START STORED DATA
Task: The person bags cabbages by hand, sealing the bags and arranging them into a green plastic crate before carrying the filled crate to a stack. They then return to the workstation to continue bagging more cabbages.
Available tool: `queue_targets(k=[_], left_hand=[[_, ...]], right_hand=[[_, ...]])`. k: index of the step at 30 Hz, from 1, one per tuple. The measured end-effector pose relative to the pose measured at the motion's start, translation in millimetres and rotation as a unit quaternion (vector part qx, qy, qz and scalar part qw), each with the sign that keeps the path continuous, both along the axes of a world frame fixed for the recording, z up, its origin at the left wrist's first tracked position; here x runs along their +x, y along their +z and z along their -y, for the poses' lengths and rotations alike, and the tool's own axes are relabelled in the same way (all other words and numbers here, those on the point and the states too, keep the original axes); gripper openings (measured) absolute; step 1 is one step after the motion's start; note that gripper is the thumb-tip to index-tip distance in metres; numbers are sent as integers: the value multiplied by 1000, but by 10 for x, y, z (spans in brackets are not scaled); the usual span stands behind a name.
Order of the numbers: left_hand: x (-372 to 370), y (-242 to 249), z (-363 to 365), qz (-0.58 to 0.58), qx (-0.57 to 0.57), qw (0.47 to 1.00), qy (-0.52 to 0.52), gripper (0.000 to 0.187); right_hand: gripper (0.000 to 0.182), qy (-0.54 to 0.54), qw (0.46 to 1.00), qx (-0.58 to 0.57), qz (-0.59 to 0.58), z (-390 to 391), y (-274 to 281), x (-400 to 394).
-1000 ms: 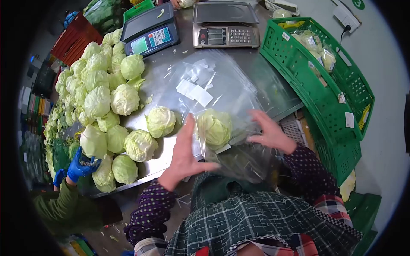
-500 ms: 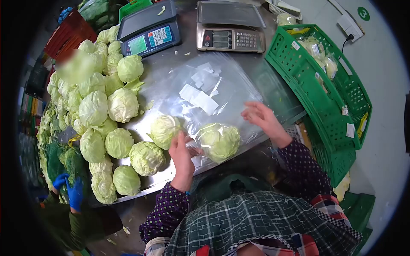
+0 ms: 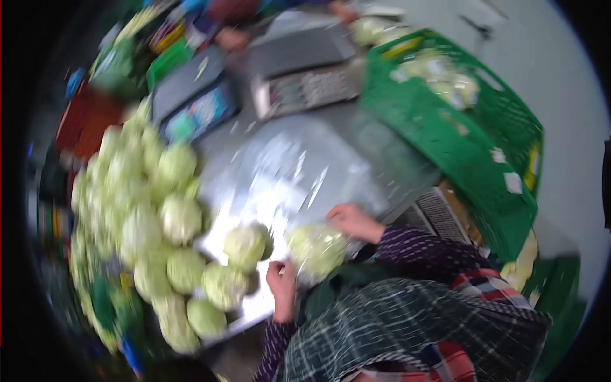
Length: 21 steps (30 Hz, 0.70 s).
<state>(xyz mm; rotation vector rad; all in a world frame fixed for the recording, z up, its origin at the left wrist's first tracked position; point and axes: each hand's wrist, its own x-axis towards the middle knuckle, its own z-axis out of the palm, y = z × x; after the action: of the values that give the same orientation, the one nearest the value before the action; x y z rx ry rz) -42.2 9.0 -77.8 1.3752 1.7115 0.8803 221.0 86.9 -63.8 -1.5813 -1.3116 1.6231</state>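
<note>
A cabbage in clear plastic film (image 3: 316, 249) lies at the near edge of the metal table, between my hands. My left hand (image 3: 282, 290) is at its left side with the fingers curled in; what they hold, if anything, is too blurred to make out. At the upper right of the wrapped cabbage, my right hand (image 3: 355, 223) has its fingers pressed together at the film. A bare cabbage (image 3: 244, 247) sits to the left. Beyond, clear plastic bags (image 3: 331, 162) with white labels (image 3: 273, 194) lie on the tabletop.
Many cabbages (image 3: 140, 232) are piled at left. Two scales (image 3: 309, 89) (image 3: 197, 114) stand at the back, where another person's hands (image 3: 232, 39) (image 3: 344, 11) show. A green crate (image 3: 439, 143) holding wrapped vegetables is at right. A blue-gloved hand (image 3: 130, 355) shows at lower left.
The view has shifted and blurred. My right hand has come in to the wrapped cabbage, and my left fingers have curled. Another person's hands have appeared behind the scales.
</note>
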Motion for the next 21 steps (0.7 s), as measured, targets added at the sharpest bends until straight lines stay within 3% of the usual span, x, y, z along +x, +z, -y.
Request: queue_targets(k=[1,2,3,4,6,7,8,10,11,12,14,15,16,17,18,19,20,21], left_hand=[[251,484,-38,91,-3,994,63,31],[252,444,-4,154,-21,987,43,44],[238,357,26,158,-81,983,39,41],[249,173,81,192,-76,977,52,37],[132,-155,53,317,-167,923,143,32],[-73,-215,23,126,-101,987,-22,27],[-249,-201,-35,-76,-26,980,-180,24],[-251,-80,-265,181,-170,969,10,31],[53,206,-515,244,-161,955,55,29],[467,573,-792,292,-144,944,63,29],[1178,1245,-1152,385,-110,916,27,35],[1347,1364,-1304,392,-113,909,-87,36],[1722,1920,-1325,419,-124,893,-109,43],[1923,2093,-1332,441,-75,869,-211,48],[2048,2209,-1336,481,-89,818,-303,40],[2153,2216,-1328,519,-93,758,-383,41],[2236,2135,-1287,506,-97,746,-421,43],[2292,2027,-1276,436,-130,767,-451,42]], right_hand=[[42,-17,998,56,-18,-6,-164,-30],[51,24,996,82,-18,-29,-147,4],[55,6,995,57,-86,-56,-358,-69],[57,-42,985,134,-99,-74,-658,-188],[58,-87,978,81,-170,-143,-427,-245],[58,-103,976,93,-165,-246,-181,-106],[60,-41,977,-72,-195,-326,479,98],[63,15,944,-240,-226,-249,829,289],[65,16,994,50,-96,-164,808,399],[68,22,942,332,50,-116,816,508],[62,-106,932,344,-25,-184,1152,820],[59,-171,924,329,-93,-235,1349,1006],[56,-224,917,251,-213,-256,1525,1296],[50,-257,866,186,-386,-279,1468,1716],[43,-285,872,397,-37,-240,1711,1894],[40,-242,742,512,359,-102,1996,2263],[36,-281,803,452,268,-2,2064,2578],[35,-330,843,387,172,117,2133,2885]])
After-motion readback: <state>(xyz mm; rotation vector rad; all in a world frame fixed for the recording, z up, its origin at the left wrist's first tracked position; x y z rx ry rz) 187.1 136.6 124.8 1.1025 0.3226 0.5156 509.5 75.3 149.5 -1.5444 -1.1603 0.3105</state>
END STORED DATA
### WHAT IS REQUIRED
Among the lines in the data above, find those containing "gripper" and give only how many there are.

### SOLUTION FOR THIS TASK
2